Work task:
Beneath this instruction is a block of data; output from it exactly the lines that run from the one containing "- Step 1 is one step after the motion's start" through the one containing "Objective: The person", inclusive.
(Input data)
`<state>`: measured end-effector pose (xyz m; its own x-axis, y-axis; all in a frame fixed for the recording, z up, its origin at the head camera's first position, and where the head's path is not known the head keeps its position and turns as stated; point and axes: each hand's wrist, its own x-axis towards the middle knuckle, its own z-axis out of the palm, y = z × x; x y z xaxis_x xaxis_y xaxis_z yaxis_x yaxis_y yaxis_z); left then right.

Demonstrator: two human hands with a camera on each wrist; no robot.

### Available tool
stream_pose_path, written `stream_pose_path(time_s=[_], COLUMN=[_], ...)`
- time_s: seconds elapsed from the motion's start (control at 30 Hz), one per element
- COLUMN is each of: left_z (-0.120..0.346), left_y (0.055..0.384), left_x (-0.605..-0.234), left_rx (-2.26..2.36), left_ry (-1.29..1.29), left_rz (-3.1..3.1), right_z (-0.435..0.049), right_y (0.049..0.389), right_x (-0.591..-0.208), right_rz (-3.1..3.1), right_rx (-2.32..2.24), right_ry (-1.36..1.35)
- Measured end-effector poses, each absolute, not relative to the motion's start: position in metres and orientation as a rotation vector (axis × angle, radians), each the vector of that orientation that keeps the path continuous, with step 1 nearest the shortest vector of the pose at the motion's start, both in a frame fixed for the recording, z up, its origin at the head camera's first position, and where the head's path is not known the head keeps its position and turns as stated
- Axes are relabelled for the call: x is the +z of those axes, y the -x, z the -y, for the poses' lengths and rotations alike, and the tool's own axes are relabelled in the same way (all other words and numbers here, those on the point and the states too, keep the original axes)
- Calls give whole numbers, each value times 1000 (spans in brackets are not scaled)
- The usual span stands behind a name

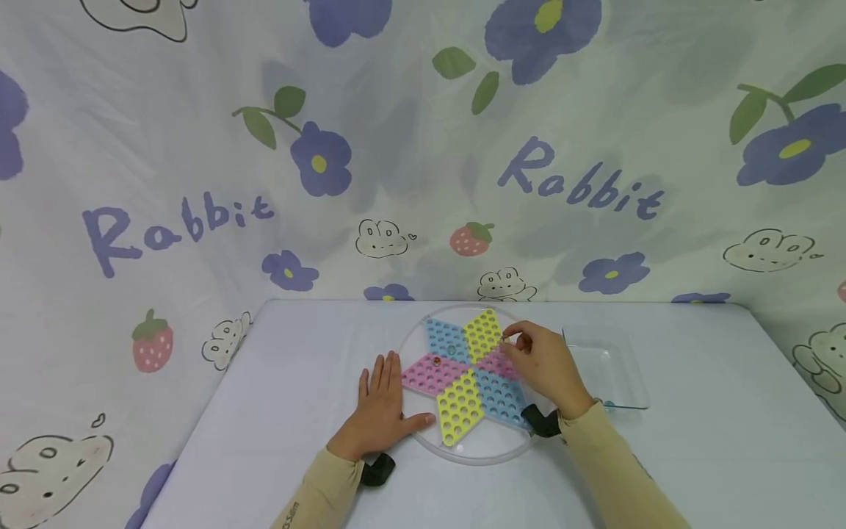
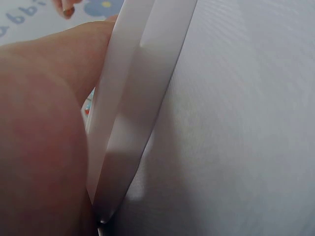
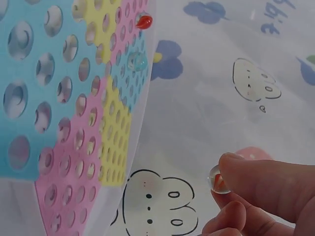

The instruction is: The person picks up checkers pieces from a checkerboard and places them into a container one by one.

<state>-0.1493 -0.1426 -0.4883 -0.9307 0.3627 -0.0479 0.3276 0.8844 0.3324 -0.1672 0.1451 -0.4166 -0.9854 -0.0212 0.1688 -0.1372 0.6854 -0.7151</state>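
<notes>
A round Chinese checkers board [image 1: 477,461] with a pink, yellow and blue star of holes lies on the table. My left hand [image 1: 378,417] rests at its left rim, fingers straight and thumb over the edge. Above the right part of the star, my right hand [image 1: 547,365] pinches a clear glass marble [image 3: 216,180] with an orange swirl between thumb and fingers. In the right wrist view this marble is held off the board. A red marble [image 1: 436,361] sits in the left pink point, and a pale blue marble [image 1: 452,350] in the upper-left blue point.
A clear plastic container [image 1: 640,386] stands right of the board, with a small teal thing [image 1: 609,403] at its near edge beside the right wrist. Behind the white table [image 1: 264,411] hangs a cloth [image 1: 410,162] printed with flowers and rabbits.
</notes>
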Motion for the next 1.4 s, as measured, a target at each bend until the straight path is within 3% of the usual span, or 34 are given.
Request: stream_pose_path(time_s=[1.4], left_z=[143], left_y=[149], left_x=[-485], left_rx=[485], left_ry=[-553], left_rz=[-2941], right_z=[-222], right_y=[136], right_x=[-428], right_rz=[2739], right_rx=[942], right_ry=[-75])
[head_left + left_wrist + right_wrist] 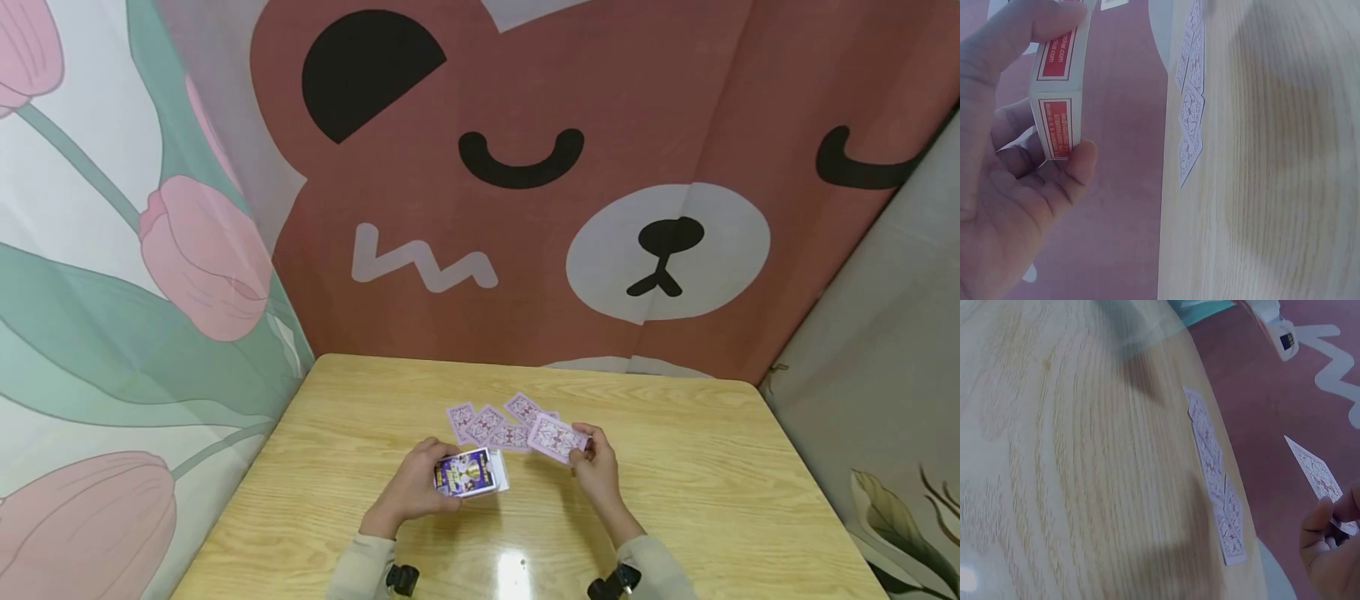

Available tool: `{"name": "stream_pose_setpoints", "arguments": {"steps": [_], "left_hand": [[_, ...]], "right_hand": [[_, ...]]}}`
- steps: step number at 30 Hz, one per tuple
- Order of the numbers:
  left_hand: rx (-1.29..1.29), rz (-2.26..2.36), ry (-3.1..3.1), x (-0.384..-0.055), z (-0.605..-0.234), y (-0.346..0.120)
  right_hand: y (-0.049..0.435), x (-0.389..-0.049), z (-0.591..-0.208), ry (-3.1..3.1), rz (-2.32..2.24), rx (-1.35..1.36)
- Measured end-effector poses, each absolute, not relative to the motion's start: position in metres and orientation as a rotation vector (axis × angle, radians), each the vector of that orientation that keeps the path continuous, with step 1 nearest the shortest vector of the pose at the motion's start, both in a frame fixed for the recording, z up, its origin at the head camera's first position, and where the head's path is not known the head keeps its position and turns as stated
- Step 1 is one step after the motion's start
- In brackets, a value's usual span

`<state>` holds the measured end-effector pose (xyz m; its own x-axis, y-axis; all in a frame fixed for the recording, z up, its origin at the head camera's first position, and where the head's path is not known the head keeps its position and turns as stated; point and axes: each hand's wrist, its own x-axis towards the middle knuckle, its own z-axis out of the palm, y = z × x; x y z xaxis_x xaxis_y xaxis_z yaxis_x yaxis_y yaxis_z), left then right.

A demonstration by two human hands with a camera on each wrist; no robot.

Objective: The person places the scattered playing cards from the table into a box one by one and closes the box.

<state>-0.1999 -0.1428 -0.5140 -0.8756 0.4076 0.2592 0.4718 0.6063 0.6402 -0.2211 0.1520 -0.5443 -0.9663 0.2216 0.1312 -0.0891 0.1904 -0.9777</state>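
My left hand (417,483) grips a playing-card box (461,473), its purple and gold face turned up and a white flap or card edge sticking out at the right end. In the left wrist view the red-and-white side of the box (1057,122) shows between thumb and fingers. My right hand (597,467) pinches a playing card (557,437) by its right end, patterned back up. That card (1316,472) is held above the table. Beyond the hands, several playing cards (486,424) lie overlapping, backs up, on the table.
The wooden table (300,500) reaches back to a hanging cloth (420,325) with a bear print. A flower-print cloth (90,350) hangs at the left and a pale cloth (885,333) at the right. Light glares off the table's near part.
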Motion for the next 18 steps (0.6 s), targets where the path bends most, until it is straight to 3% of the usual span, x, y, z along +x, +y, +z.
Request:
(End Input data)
Answer for the task:
- Step 1 is one step after the motion's start
- In brackets, a value's usual span

`<state>` holds the measured end-effector pose (xyz m; its own x-axis, y-axis; all in a frame fixed for the recording, z up, its origin at the head camera's first position, and where the head's path is not known the head keeps its position and turns as stated; point and axes: each hand's wrist, its own x-axis towards the middle knuckle, its own z-axis out of the palm, y = z × x; x y z xaxis_x xaxis_y xaxis_z yaxis_x yaxis_y yaxis_z), left then right.

A demonstration by two human hands with a camera on each wrist; no robot.

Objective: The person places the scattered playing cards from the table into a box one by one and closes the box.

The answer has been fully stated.